Editorial Workflow (Submission to Decision)
- Submission & Administrative Checks — Corresponding author submits via the journal system and is responsible for communications with the editorial office. Language, file format, and completeness checks occur here.
- Initial Quality Control (QC) — Scope fit, ethics declarations, and similarity screening (iThenticate) are verified. Manuscripts with serious integrity concerns can be rejected at any stage.
- Academic Triage — Handling editor (or Editor-in-Chief) assesses originality, methodological soundness, and fit to hematology/clinical research domains. If out of scope or fatally flawed, the paper may be declined without external review.
- External Peer Review — Typically two independent reviewers with appropriate hematology expertise are invited. Reviews focus on validity, significance, and originality; confidential handling and COI checks apply.
- Decision — Based on reports and editorial assessment: Accept; Minor Revision; Major Revision; Reject (with detailed reasons). See decision table below.
- Revision Cycles — Authors submit point-by-point responses and revised files; editors may consult original or additional reviewers for verification before final decision.
- Post-Acceptance — Production, DOI registration, license display, and publication; Crossmark is used to signal authoritative versions and future updates.

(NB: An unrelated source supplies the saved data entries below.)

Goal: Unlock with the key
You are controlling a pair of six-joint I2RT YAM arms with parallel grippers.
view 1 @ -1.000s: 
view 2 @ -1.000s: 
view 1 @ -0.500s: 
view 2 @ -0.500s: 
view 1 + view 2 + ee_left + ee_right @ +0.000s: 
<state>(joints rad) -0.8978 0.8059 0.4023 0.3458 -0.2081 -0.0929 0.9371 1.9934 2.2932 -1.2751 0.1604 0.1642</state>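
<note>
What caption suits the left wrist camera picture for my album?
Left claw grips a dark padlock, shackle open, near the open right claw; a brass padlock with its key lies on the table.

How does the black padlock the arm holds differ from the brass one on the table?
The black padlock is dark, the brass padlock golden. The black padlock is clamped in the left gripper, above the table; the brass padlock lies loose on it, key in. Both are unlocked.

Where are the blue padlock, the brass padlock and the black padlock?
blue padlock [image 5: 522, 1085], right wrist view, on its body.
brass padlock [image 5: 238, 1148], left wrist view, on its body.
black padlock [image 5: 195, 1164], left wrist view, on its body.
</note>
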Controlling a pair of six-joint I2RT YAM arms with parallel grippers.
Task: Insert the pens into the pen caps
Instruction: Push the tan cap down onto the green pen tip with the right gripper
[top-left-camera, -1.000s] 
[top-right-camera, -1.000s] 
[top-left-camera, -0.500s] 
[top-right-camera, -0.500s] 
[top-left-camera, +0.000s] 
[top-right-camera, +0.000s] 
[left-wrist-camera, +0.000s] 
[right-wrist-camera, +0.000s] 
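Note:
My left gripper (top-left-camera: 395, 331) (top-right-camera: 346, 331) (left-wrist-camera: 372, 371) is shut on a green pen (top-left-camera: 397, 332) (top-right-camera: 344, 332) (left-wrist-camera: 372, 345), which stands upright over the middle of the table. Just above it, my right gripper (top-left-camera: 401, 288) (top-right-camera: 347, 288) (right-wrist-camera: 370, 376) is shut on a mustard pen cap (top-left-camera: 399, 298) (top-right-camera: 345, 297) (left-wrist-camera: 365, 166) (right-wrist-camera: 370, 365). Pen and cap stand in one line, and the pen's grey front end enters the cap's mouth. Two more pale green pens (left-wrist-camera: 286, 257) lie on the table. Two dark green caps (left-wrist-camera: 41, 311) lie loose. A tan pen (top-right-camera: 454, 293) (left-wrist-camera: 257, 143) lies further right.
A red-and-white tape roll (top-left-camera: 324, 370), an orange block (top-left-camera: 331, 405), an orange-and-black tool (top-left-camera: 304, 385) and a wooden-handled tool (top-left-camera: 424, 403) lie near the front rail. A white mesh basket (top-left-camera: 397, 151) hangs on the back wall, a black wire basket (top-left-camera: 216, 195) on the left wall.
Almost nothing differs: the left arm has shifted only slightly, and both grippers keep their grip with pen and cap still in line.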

Roles and Responsibilities
| Role | Key Responsibilities |
|---|---|
| Editors | Ensure fair evaluation; select qualified, independent reviewers; manage COIs; synthesize reviews; ensure timely decisions; uphold policy compliance and confidentiality. |
| Reviewers | Provide objective, evidence-based critiques; disclose conflicts; treat materials as confidential; avoid using unpublished information for personal gain. |
| Authors | Submit original work; respond to reviewer comments point-by-point; disclose funding and conflicts; follow contributor guidance; accept that the editorial office may reject at any stage for ethical or scientific reasons. |
Confidentiality and Anonymity
All manuscripts under review are confidential documents. Editors and reviewers must not share or discuss content outside the review process. Review material may not be used to advance personal research. JHCR’s policy emphasizes process over identity and requires impartial, respectful feedback throughout.
Conflicts of Interest (COI)
Editors and reviewers must declare any potential conflicts—financial interests (e.g., consultancies, stock ownership), personal or professional relationships, or recent collaboration with the authors. Individuals with material conflicts should decline review. Authors must provide comprehensive conflict and funding statements per the contributor guidance.
Evaluation Criteria
- Validity: Study design, methods, and analysis are appropriate for the research question; statistical interpretation is sound.
- Significance: Clinical, translational, or mechanistic relevance to hematology (e.g., transfusion medicine, hemostasis, malignancies, blood disorders).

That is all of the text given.